Она прижалась к нему, и он осторожно вывел ее из дома в вечернюю прохладу.
— Послушай, сын, что случилось? — Взволнованные и испуганные, их встретили Дэвид и Лео. — Почему так кричала эта женщина?
— Все в порядке, — ответил Джек. — Уже все в порядке. Она, наверное, выбежала из дома, — добавил он Сильвии. — Наверное, не поняла, в чем дело.
— Я тоже не понимаю и не хочу понимать, — трясясь крупной дрожью, ответила Сильвия. — И не пытайся объяснять мне. — Она поспешно направилась к плите, убавила газ и заглянула в кастрюли — не подгорело ли что.
— Не бойся, — погладил ее Джек.
Сильвия попыталась улыбнуться.
— Вероятно, больше это не повторится, — заметил Джек. — А если и повторится...
— Нет уж, спасибо, — перебила Сильвия. — Когда я его увидела, я сначала решила, что это его отец — Норберт Стайнер, потому так и перепугалась.
— Надо взять фонарь и поискать Эрну Стайнер, — заметил Джек. — Надо удостовериться, что с ней все в порядке.
— Да, — откликнулась Сильвия. — Идите с Лео, пока я тут заканчиваю. Я не могу уйти с кухни, иначе тут все сгорит.
Джек и Лео, взяв фонарь, вышли из дома. Дэвид остался с Сильвией, чтобы помочь накрыть на стол. «Что с тобой будет? — думала она, глядя на сына. — Когда ты достигнешь такого же возраста и половину твоего тела заменят механизмами... Неужели тебя тоже ждет такое?.. Лучше не заглядывать вперед. Слава Богу, что мы не обладаем даром предвидения».
— Я тоже хочу с ними на улицу, — жалобно заскулил Дэвид. — Почему ты не рассказываешь мне, что так напугало миссис Стайнер?
— Может, как-нибудь потом расскажу.
«Только не сейчас, — добавила она про себя. — Слишком рано, для всех нас».

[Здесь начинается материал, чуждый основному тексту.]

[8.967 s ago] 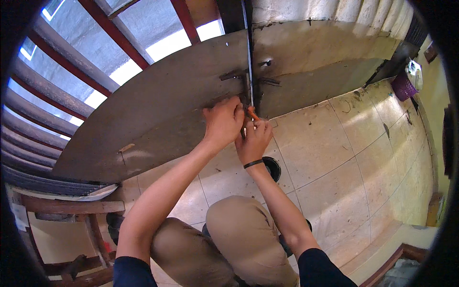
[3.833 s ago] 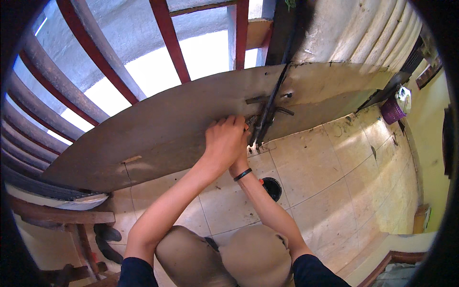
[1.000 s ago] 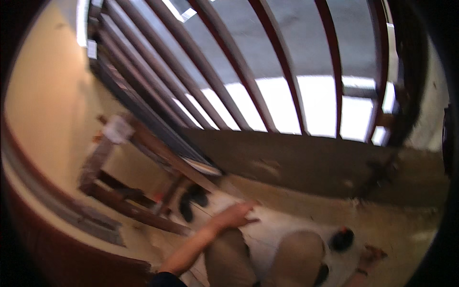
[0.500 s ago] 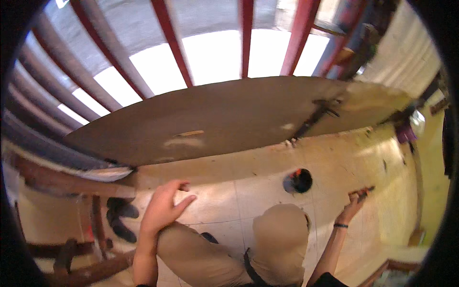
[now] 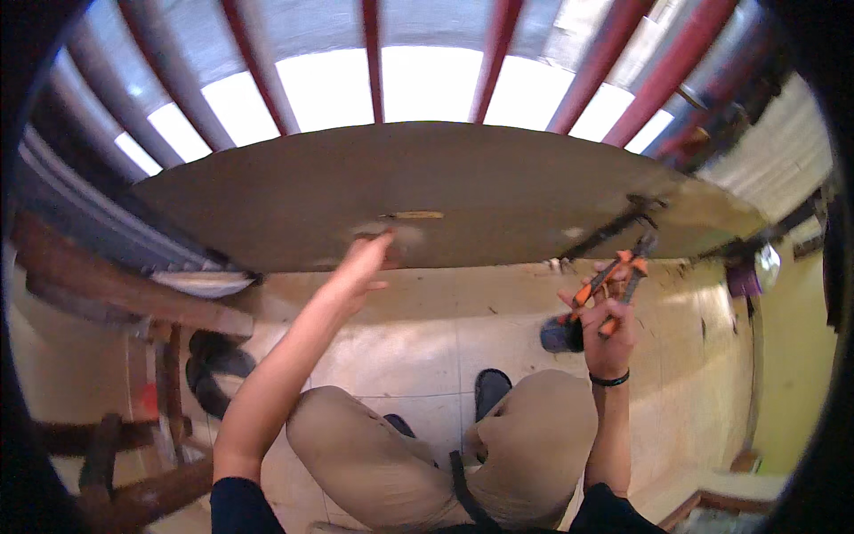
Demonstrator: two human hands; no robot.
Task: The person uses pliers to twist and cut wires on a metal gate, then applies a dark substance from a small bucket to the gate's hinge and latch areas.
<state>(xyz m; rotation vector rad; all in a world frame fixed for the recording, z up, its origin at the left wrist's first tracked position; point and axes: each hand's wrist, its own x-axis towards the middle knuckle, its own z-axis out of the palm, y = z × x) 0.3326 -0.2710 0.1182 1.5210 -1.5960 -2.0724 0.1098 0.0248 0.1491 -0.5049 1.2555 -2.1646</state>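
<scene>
My left hand (image 5: 360, 267) reaches forward over the brown ledge, fingers stretched out and empty. Just beyond its fingertips lies a thin tool (image 5: 418, 214) with a yellowish handle and a dark, narrow end. My right hand (image 5: 609, 334) is raised and wrapped round pliers (image 5: 614, 285) with orange and black handles; their metal jaws point away from me. Behind that hand, partly hidden by it, a dark round container (image 5: 560, 335) stands on the tiled floor.
A dark long tool with a crosspiece (image 5: 614, 227) leans across the ledge (image 5: 498, 178). Red bars (image 5: 374, 71) rise beyond the ledge. Wooden furniture (image 5: 133, 298) and dark shoes (image 5: 213, 369) are at my left. A purple item (image 5: 744, 279) sits by the right wall.
My left hand has moved forward from above my knee to the ledge. My right hand has come up and inward with the pliers, and the view has shifted.
</scene>
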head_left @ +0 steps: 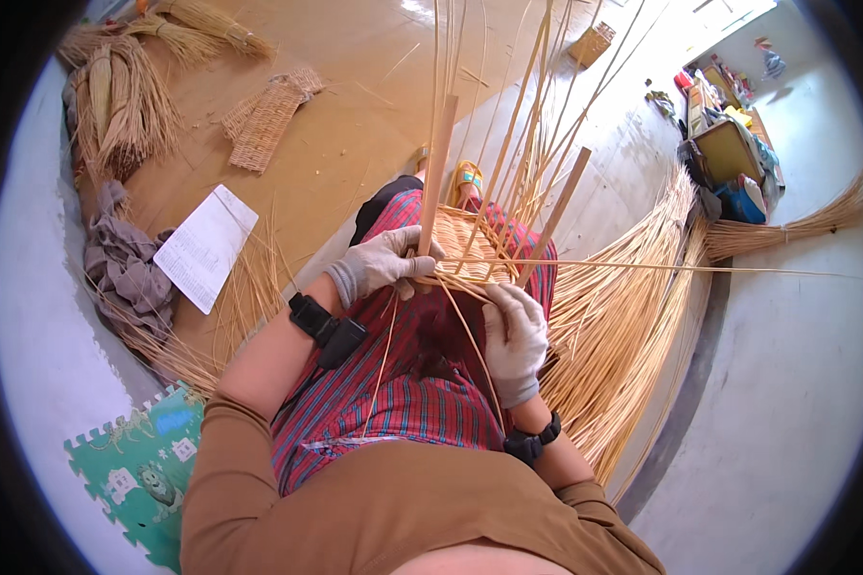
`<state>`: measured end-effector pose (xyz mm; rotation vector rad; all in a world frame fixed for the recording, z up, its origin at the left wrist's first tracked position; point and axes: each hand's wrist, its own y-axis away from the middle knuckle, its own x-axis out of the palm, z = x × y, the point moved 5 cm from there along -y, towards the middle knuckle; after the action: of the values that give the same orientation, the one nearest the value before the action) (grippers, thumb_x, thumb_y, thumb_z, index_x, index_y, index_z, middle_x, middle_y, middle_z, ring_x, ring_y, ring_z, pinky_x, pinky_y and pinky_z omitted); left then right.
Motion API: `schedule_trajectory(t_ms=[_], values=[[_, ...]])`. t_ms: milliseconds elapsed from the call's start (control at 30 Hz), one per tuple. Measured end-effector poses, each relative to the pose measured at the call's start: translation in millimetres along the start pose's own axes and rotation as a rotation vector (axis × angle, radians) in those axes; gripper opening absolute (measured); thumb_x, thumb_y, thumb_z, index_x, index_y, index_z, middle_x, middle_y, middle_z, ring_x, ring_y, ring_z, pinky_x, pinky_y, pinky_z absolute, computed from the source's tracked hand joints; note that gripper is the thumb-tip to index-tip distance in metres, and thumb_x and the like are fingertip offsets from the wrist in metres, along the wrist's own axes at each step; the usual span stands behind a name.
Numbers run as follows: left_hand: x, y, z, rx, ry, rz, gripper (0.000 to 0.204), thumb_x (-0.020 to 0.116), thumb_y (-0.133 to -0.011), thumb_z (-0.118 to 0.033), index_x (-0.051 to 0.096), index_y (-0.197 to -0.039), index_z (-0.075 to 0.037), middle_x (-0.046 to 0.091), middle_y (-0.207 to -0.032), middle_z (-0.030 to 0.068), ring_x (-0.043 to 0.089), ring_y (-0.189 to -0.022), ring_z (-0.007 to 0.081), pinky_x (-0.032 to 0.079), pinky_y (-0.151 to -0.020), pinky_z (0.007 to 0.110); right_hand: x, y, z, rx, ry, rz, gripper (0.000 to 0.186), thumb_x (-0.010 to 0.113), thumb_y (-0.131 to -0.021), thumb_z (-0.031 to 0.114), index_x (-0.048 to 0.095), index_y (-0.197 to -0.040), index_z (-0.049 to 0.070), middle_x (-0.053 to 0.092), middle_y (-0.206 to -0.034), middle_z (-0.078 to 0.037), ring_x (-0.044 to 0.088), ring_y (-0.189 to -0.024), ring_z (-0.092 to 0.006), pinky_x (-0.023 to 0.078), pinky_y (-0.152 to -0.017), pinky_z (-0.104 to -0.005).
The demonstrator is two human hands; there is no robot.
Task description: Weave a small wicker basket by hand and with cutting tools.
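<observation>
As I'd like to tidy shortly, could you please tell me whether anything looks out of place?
On the left, a gray cloth lies crumpled, a white sheet slanted beside it, and loose strands scattered nearby: untidy next to the bundled stalks. The held woven piece shows no obvious damage.

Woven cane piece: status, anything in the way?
Left grip pinching near-left corner. Right grip at near edge. Woven cane piece over lap. Possible snag: long strand jutting right.

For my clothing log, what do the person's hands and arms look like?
The left hand and right hand wear whitish fabric gloves. A black strap with a boxy device circles the left wrist; another black band circles the right. Brown fabric sleeves leave the forearms bare.
</observation>
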<state>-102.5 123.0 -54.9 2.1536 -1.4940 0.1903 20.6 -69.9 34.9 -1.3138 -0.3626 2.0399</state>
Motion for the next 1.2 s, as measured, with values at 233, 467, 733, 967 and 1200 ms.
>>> schedule_trajectory(t_ms=[233, 467, 733, 967, 1200], values=[[-1.2, -3.5, 1.3, 0.029, 0.008, 0.014, 0.032, 0.073, -0.099, -0.025, 0.061, -0.123, -0.007, 0.070, -0.096, 0.0058, 0.071, -0.079, 0.0156, 0.055, -0.059, 0.024, 28.4, 37.3, -32.1, 0.615, -0.669, 0.284, 0.041, 0.067, -0.100, 0.007, 0.060, -0.141, 0.005, 0.074, -0.110, -0.011, 0.072, -0.100, -0.0189, 0.055, -0.090, -0.0298], [8.4, 0.2, -0.6, -0.016, -0.109, -0.113, 0.027, 0.071, -0.101, -0.023, 0.060, -0.121, -0.007, 0.067, -0.094, 0.0047, 0.067, -0.074, 0.0145, 0.055, -0.060, 0.025, 16.7, -102.9, -3.5, 0.195, -0.448, 0.244, 0.047, 0.057, -0.101, 0.003, 0.053, -0.147, 0.009, 0.069, -0.119, -0.020, 0.070, -0.112, -0.0277, 0.055, -0.095, -0.0345], [15.4, 3.4, 0.2, -0.023, -0.182, -0.256, 0.022, 0.061, -0.105, -0.019, 0.057, -0.122, -0.006, 0.065, -0.094, 0.0048, 0.067, -0.071, 0.0137, 0.056, -0.057, 0.026, 59.3, -156.8, 16.5, -0.013, -0.314, 0.349, 0.063, 0.058, -0.086, -0.002, 0.057, -0.146, 0.018, 0.060, -0.101, -0.019, 0.063, -0.101, -0.0392, 0.051, -0.091, -0.0474], [12.6, 7.8, -2.6, -0.012, -0.222, -0.261, 0.022, 0.060, -0.106, -0.020, 0.056, -0.122, -0.005, 0.065, -0.097, 0.0057, 0.068, -0.070, 0.0147, 0.056, -0.055, 0.027, 34.4, -158.0, 30.0, -0.135, -0.286, 0.683, 0.070, 0.065, -0.088, 0.006, 0.047, -0.155, 0.015, 0.064, -0.108, -0.020, 0.064, -0.104, -0.0352, 0.051, -0.094, -0.0446], [3.3, -7.8, 18.0, 0.251, -0.175, -0.171, 0.025, 0.062, -0.106, -0.021, 0.059, -0.123, -0.003, 0.066, -0.104, 0.0041, 0.064, -0.088, 0.0101, 0.056, -0.078, 0.028, 73.7, -154.9, 36.6, -0.123, -0.388, 0.298, 0.089, 0.070, -0.080, -0.007, 0.041, -0.160, 0.016, 0.051, -0.075, -0.006, 0.057, -0.077, -0.0252, 0.052, -0.075, -0.0369]])
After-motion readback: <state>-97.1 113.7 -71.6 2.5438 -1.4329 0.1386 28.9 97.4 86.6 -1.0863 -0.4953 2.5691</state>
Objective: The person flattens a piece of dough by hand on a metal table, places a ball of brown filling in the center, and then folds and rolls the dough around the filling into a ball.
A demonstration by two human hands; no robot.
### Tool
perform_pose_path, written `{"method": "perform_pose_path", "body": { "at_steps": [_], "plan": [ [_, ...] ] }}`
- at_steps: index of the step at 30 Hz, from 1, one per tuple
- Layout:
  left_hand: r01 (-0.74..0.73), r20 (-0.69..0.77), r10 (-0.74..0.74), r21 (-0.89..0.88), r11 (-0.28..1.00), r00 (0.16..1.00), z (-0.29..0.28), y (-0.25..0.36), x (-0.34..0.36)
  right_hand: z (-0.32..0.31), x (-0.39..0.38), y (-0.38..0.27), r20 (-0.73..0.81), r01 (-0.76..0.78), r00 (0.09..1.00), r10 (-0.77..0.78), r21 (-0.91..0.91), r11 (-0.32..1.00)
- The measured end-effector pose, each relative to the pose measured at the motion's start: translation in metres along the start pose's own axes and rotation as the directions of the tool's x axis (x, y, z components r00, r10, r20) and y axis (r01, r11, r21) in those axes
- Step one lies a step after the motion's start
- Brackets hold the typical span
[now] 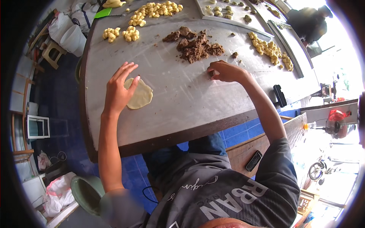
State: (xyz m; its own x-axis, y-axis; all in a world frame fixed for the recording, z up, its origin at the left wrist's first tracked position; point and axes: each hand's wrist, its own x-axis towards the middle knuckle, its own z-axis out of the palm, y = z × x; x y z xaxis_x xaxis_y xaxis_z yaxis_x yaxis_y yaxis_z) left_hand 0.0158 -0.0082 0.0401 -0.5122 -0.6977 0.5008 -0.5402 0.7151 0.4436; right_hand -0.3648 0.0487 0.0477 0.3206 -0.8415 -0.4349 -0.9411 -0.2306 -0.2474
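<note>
My left hand [118,89] hovers at the left edge of a flat, pale dough round [141,95], fingers stretched out and thumb apart. Whether it touches the dough is hard to tell. Further right, my right hand [226,71] is curled with the fingertips closed on a small dark brown lump of filling [213,73], low over the metal tabletop [178,102]. Just beyond that hand lies a crumbly heap of brown filling [195,45]. A small loose clump of filling [235,55] sits to the right of the heap.
Yellow dough balls [156,9] pile at the far left, more dough balls [270,49] at the right. A tray [232,11] of shaped pieces stands at the back. A black case [280,95] lies near the right edge; a phone [254,160] rests on the bench. Another person [310,24] is far right.
</note>
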Motion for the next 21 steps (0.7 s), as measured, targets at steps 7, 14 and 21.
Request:
{"method": "perform_pose_path", "body": {
  "at_steps": [7, 14, 21],
  "plan": [
    [-0.008, -0.006, 0.008, 0.006, 1.000, 1.000, 0.001, -0.001, 0.000, 0.007, 0.002, -0.005, -0.029, -0.099, 0.995, 0.101, 0.049, 0.994],
    [-0.022, -0.008, 0.022, -0.011, 1.000, 1.000, 0.003, -0.002, 0.001, 0.026, -0.002, 0.025, -0.314, 0.051, 0.949, 0.013, 0.193, 0.980],
    [-0.021, -0.007, 0.021, -0.004, 1.000, 1.000, 0.002, -0.002, 0.001, 0.020, -0.008, 0.014, -0.366, 0.159, 0.925, -0.107, 0.117, 0.980]
  ]
}}
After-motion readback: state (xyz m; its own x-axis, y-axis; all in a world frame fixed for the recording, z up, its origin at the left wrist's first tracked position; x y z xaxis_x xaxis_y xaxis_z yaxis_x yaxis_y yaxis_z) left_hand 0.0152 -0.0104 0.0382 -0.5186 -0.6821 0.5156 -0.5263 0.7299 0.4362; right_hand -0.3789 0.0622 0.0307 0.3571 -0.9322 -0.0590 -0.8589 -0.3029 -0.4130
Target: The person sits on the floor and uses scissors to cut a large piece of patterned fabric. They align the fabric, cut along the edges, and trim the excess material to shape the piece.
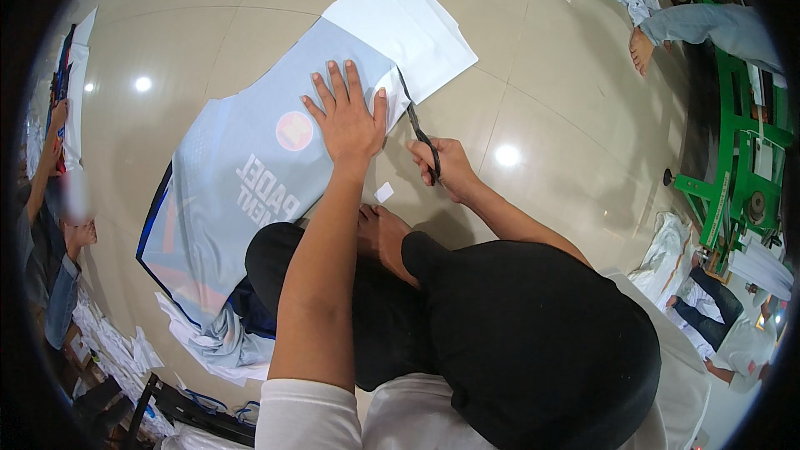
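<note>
Spread on the tiled floor is a light grey-blue printed fabric panel (pixel 242 142), its pattern showing faintly through. My left hand (pixel 348 121) presses flat on it, fingers spread. My right hand (pixel 446 168) grips a pair of black-handled scissors (pixel 423 135), with the blades at the fabric's right edge. A plain white piece of cloth (pixel 400 29) lies at the panel's far end, against the blades; whether it is joined to the panel there I cannot tell. Below my left wrist, a small white scrap (pixel 384 192) rests on the floor near my bare foot (pixel 385 237).
Bunched fabric (pixel 221 337) lies by my left knee. Green machine frames (pixel 733 167) stand on the right, with a person's leg (pixel 704 25) beside them. Another person (pixel 58 225) sits at the far left near white scraps (pixel 104 337). A white sack (pixel 664 254) lies by the machine.
</note>
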A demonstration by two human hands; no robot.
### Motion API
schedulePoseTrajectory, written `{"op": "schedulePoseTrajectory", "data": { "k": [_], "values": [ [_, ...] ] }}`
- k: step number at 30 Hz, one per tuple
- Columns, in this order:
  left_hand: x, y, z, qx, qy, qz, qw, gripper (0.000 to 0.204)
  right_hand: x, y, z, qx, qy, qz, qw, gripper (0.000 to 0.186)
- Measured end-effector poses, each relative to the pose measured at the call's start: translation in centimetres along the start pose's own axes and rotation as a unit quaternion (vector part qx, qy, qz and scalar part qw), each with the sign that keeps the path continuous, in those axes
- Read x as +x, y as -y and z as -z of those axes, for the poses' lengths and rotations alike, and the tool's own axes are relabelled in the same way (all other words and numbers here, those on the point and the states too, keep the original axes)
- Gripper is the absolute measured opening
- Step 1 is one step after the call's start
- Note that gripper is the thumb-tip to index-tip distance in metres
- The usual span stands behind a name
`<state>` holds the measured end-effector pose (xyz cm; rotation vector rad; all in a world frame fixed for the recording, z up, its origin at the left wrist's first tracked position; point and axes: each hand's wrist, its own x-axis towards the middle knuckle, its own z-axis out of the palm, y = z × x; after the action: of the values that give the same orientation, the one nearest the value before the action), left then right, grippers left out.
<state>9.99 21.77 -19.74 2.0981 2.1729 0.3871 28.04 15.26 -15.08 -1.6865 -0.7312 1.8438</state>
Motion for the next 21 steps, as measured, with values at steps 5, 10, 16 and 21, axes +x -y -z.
{"op": "schedulePoseTrajectory", "data": {
  "k": [5,10,16,21],
  "values": [
    [-0.1,0.0,0.1,-0.007,0.0,0.0,1.0,0.076,1.0,0.2,-0.6,0.024,0.005,0.008,1.0,0.04],
    [0.0,0.0,0.1,-0.004,0.001,0.002,1.0,0.076,1.4,0.1,-1.2,0.039,-0.01,0.008,0.999,0.041],
    [0.0,0.0,0.0,-0.006,0.005,0.005,1.0,0.076,1.5,0.1,-2.0,0.062,-0.014,0.002,0.998,0.035],
    [0.0,0.0,0.0,-0.001,0.004,0.005,1.0,0.076,1.6,0.0,-2.7,0.068,-0.027,-0.002,0.997,0.033]
  ]
}}
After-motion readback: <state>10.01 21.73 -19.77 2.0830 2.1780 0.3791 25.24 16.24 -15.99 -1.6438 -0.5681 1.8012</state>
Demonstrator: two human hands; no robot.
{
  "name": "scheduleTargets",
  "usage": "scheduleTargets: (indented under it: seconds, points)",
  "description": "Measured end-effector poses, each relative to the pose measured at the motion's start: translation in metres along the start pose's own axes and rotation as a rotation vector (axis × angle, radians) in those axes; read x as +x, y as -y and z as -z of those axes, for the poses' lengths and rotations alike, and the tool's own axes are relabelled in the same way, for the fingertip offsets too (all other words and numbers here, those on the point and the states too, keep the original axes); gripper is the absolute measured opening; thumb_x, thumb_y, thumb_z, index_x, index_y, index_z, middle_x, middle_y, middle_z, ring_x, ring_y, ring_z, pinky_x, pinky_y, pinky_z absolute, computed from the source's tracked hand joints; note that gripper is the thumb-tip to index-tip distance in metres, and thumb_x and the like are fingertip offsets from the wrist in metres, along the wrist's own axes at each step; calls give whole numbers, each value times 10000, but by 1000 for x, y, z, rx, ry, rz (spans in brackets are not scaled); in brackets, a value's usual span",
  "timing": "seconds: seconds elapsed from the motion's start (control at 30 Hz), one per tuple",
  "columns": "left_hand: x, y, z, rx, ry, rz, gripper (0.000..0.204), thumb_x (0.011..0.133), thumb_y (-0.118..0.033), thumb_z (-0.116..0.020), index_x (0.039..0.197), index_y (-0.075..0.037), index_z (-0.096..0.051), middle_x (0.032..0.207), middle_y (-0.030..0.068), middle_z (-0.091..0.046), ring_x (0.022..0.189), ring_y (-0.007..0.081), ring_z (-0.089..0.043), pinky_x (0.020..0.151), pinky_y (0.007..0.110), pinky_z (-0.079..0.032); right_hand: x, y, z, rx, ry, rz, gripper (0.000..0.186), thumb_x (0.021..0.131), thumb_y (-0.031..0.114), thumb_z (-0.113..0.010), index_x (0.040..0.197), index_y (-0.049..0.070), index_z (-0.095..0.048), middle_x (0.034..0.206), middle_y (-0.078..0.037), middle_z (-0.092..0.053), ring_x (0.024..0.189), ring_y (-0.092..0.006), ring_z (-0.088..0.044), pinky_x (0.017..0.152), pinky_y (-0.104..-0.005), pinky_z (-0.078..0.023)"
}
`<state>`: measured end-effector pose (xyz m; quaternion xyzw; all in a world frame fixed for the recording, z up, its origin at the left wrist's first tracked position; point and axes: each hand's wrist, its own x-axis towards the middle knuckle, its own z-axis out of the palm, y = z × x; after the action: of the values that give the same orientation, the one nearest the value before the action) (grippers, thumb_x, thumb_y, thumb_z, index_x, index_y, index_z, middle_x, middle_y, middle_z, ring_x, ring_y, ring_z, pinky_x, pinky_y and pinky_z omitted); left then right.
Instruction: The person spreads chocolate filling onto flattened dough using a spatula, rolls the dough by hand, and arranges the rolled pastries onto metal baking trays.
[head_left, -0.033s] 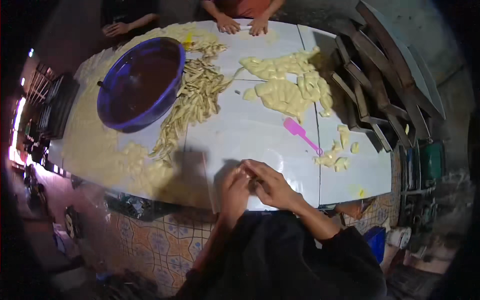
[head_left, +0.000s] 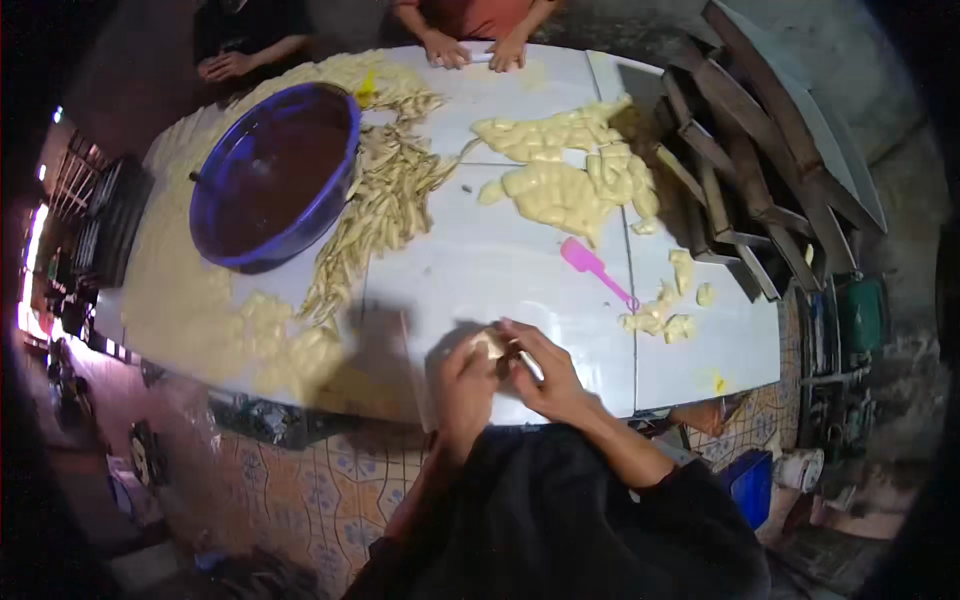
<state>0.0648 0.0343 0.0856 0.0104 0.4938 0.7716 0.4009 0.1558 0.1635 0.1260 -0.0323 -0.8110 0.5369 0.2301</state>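
Close to the table's near edge, my left hand [head_left: 464,388] curls its fingers round a small piece of pale dough [head_left: 489,346]. My right hand [head_left: 550,378] is bent over the same spot, its fingertips beside the dough. A short white stick [head_left: 531,366] pokes out between its thumb and fingers; most of it is hidden. Ahead and to the right, a pink spatula [head_left: 589,263] lies flat. Beyond it spread pale yellow slabs of dough [head_left: 560,192], partly cut into pieces. Small dough scraps [head_left: 655,320] lie near the spatula's handle end.
A large purple basin [head_left: 333,222] with dark contents stands on the white tabletop [head_left: 470,275] at left. Brown-streaked strips [head_left: 385,205] heap beside it; flattened dough pieces [head_left: 300,352] cover the left side. Wooden trays [head_left: 740,150] stack at right. Two people work across the table.
My hands have parted slightly, so the dough and the white stick between them now show. The whole view has shifted a little; the things on the table lie as before.
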Motion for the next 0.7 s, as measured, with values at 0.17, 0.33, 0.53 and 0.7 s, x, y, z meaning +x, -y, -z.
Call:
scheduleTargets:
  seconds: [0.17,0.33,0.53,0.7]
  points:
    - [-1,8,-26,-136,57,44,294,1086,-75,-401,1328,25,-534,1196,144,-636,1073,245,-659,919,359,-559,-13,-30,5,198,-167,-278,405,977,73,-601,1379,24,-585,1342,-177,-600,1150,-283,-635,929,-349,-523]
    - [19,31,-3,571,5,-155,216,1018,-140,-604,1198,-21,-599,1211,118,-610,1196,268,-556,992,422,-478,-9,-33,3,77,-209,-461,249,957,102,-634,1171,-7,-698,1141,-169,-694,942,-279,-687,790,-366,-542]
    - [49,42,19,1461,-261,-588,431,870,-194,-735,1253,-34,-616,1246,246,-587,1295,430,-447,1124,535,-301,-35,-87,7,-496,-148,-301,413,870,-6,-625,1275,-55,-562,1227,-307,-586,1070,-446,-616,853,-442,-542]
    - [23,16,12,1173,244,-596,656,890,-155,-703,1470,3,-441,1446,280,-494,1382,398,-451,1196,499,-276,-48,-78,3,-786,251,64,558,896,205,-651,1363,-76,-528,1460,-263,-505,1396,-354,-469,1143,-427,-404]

Обед был готов, и Сильвия машинально вышла на крыльцо, чтобы позвать Джека и Лео, прекрасно понимая, что делает это напрасно: они не придут, они слишком заняты, у них слишком много дел сейчас. Но она все равно продолжала звать — это была ее обязанность.
В марсианском мраке ее муж и свекор искали Эрну Стайнер: то там, то здесь мелькал свет фонаря и доносились их голоса, спокойные, деловые, терпеливые.